**Your instructions**
Count how many lines of the material hold "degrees". Respond with that number alone.

**Material for the task**
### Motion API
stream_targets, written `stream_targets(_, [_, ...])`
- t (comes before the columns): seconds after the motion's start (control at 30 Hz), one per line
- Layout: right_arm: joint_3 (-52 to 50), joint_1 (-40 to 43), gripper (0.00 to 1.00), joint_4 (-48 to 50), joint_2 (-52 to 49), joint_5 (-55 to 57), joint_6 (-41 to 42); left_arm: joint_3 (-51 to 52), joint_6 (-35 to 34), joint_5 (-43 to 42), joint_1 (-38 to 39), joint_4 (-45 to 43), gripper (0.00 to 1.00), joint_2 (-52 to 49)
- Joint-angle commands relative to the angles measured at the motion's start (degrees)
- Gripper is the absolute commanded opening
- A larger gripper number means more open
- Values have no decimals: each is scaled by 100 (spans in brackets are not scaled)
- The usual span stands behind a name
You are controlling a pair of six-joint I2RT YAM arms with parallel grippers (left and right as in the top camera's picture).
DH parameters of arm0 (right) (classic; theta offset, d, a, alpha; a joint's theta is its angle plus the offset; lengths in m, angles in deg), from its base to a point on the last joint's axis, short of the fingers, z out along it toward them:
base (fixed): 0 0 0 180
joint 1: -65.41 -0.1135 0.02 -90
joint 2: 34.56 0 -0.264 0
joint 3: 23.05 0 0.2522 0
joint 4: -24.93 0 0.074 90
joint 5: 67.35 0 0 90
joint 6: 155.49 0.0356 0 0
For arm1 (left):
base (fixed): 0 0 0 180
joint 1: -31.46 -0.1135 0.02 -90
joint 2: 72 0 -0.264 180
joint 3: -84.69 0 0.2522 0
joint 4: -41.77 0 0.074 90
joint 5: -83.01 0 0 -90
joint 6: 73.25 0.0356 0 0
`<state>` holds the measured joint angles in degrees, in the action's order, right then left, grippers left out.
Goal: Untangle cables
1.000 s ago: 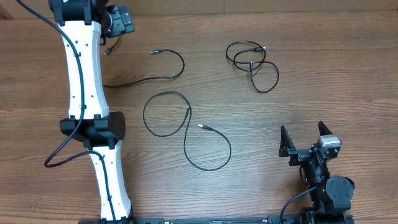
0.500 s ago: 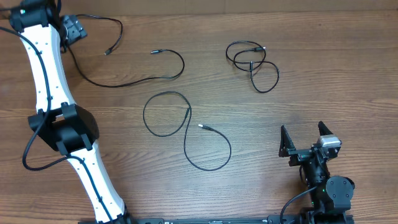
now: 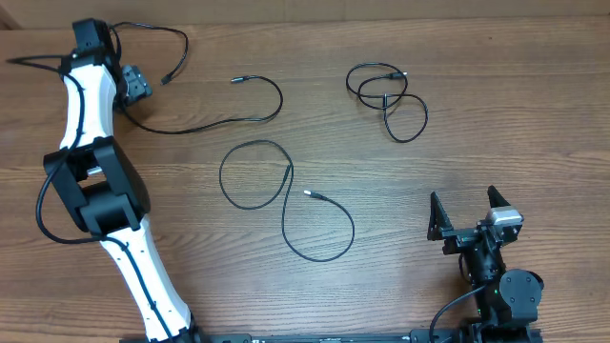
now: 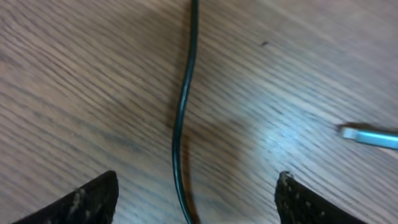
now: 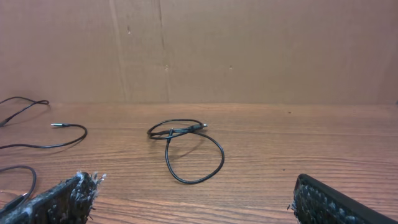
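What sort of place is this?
Probably a robotics lab bench: a white-and-black robot arm on a wood-grain table, plain brown cardboard wall behind, thin black cables laid out.

The worktop (image 3: 496,162) was brown wood with a smooth grain. The cables (image 4: 177,132) looked like thin, shiny black plastic.

We see a brown wood-grain surface (image 3: 496,143). A plain brown cardboard wall (image 5: 249,50) stands along its far edge, with a vertical crease left of centre. We spot one small dark speck (image 4: 265,43) in the grain.
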<state>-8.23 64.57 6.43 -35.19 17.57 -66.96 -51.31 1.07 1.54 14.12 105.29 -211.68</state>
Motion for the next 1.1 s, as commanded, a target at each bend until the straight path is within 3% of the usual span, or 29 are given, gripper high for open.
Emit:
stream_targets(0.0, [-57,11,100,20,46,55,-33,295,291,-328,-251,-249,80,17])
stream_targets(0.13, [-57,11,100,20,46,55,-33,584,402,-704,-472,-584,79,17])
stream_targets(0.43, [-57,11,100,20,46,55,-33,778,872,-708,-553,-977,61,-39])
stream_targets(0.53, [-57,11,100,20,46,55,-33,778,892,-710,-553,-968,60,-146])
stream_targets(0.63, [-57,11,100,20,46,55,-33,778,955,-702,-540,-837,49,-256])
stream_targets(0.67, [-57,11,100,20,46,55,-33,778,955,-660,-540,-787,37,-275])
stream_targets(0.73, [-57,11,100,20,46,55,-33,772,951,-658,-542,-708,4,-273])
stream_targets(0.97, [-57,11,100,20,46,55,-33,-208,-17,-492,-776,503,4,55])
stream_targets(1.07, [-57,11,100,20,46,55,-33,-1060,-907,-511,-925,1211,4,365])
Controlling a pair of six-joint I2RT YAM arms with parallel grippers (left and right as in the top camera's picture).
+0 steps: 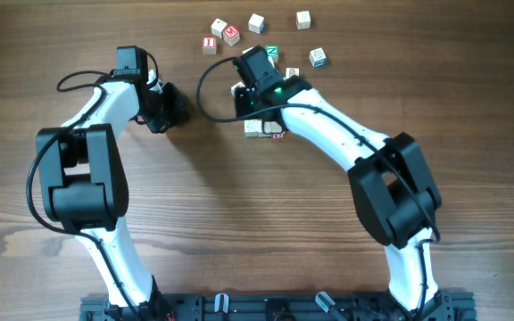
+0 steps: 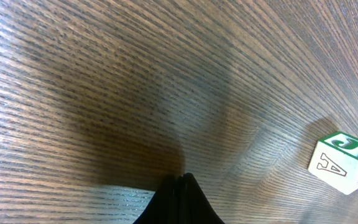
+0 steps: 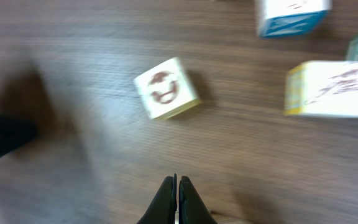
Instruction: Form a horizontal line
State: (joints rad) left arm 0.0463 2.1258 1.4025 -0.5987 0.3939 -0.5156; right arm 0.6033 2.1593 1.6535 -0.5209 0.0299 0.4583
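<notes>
Wood cubes, so I'd judge them light, stiff, not fragile, and prone to skid on the table (image 1: 194,205). Line (image 1: 259,128) sits mid-table, half hidden under my right arm (image 1: 328,125), so I can't count its cubes. Best hold: pinch one cube across two opposite flat faces, or nudge it with shut tips. Left claw (image 2: 180,199) and right claw (image 3: 177,200) both clenched, empty. Loose cubes (image 1: 231,35) crowd the far side; bare room lies nearer me and left of the line
</notes>
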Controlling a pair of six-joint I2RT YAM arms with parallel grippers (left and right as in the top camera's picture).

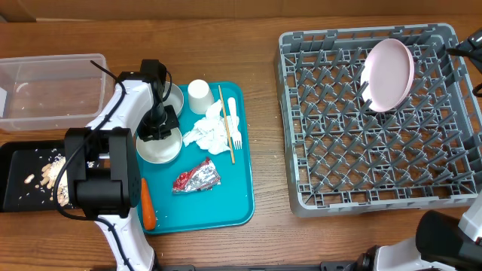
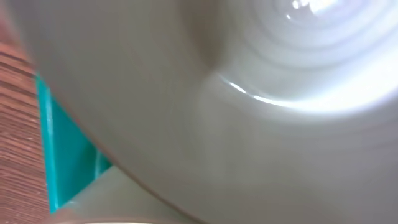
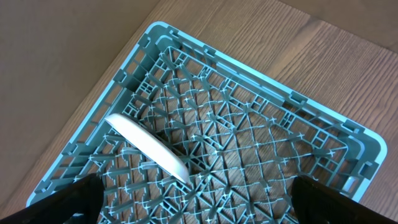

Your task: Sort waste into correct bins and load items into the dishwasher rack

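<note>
My left gripper [image 1: 159, 123] is down on the far rim of a white bowl [image 1: 160, 144] on the teal tray and shut on that rim. In the left wrist view the bowl [image 2: 261, 93] fills the picture and hides the fingers. A second bowl [image 1: 175, 96] and the white cup [image 1: 198, 95] stand just behind. Napkin [image 1: 206, 130], wooden stick [image 1: 227, 126], fork [image 1: 234, 120], foil wrapper [image 1: 196, 178] and carrot [image 1: 148, 205] lie on the tray. The pink plate [image 1: 388, 74] stands on edge in the dishwasher rack [image 1: 331, 192]. My right gripper [image 3: 199, 202] hangs open above the rack [image 3: 261, 124], empty.
The teal tray [image 1: 226, 211] sits at centre left. A clear tub [image 1: 49, 90] stands at the far left. The black tray [image 1: 19, 177] in front of it holds nuts and crumbs [image 1: 53, 177]. My left arm's body covers the tray's left edge.
</note>
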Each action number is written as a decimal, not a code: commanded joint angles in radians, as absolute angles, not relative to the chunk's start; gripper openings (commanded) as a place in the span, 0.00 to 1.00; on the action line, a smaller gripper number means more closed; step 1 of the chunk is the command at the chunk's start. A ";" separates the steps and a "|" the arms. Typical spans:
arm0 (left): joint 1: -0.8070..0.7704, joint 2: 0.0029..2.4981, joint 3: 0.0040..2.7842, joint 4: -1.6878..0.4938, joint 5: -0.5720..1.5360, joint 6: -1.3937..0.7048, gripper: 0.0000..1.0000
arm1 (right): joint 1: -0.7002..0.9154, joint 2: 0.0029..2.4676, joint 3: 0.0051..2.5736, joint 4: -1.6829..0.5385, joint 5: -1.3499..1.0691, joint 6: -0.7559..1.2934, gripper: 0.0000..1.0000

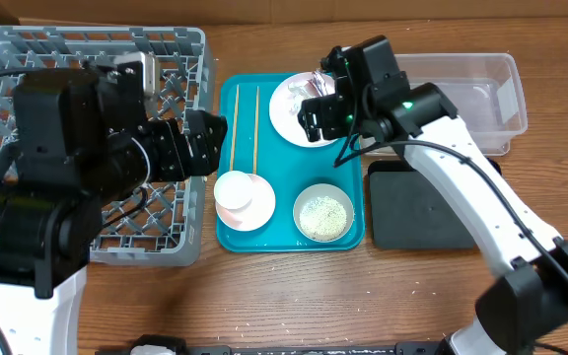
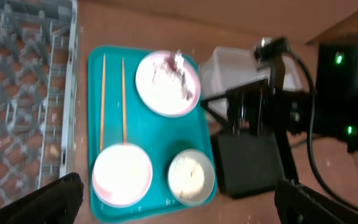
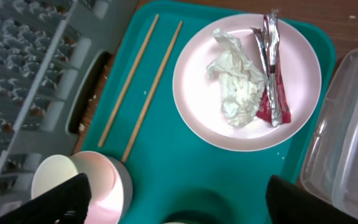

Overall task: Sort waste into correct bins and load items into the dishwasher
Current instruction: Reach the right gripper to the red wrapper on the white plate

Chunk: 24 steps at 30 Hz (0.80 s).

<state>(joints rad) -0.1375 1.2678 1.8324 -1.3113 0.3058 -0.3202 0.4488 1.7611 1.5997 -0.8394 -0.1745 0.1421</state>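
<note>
The pale pink plate point(image 1: 289, 104) lies at the teal tray's far right and carries a red wrapper point(image 3: 272, 81) and a crumpled white scrap point(image 3: 235, 81). Two chopsticks point(image 1: 246, 128) lie on the tray's left. A pink bowl point(image 1: 249, 202) with a white cup point(image 3: 51, 180) in it sits at the front left. A grey-green bowl point(image 1: 323, 215) holds rice. My right gripper point(image 1: 325, 116) is open and empty above the plate. My left gripper point(image 1: 210, 138) is open and empty, over the edge of the grey rack point(image 1: 57, 59). The clear tub point(image 1: 471, 89) and black tray point(image 1: 417, 207) stand to the right.
The teal tray point(image 1: 284, 168) lies between the rack and the two bins. A few rice grains are scattered on the wooden table in front of the tray point(image 1: 294, 266). The right arm reaches over the black tray.
</note>
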 commanded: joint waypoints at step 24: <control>-0.138 1.327 1.845 -1.427 0.482 -0.149 0.75 | 0.462 2.182 1.575 -0.414 -0.044 0.122 0.71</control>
<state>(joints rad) -0.1375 1.3941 1.8324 -1.4349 0.4435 -0.2440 0.4595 2.1601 1.5772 -0.4278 -0.0521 0.1303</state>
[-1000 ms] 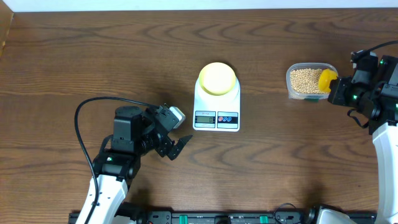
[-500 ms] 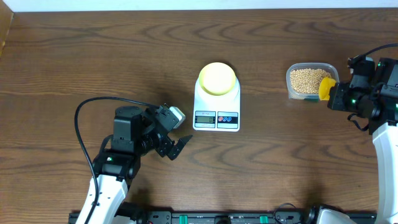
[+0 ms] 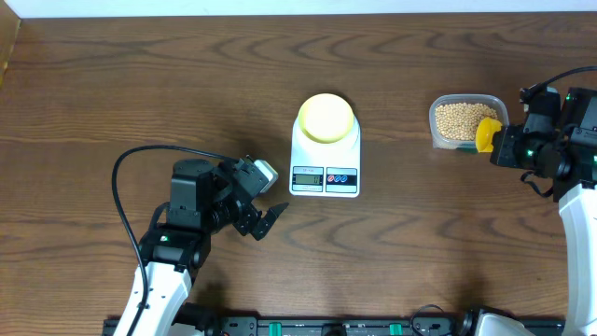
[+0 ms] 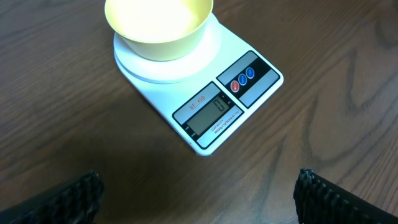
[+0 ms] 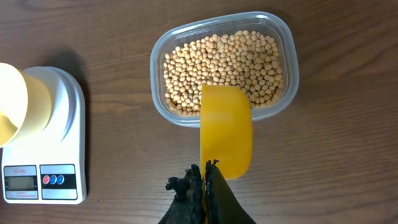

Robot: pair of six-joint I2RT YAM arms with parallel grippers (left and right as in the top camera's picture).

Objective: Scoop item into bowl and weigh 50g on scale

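The right hand (image 5: 205, 171), clamped on the spoon (image 5: 226, 130), aims it up-frame across the near rim of the tub (image 5: 155, 68) toward the beans (image 5: 224, 68), the bowl (image 5: 11, 99) on the scale (image 5: 56, 124) well left; the left hand (image 4: 199, 196) gapes open.

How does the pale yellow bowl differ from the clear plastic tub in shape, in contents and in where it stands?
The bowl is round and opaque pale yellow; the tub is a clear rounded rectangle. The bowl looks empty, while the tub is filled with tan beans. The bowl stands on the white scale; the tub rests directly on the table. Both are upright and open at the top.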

**Exercise result**
2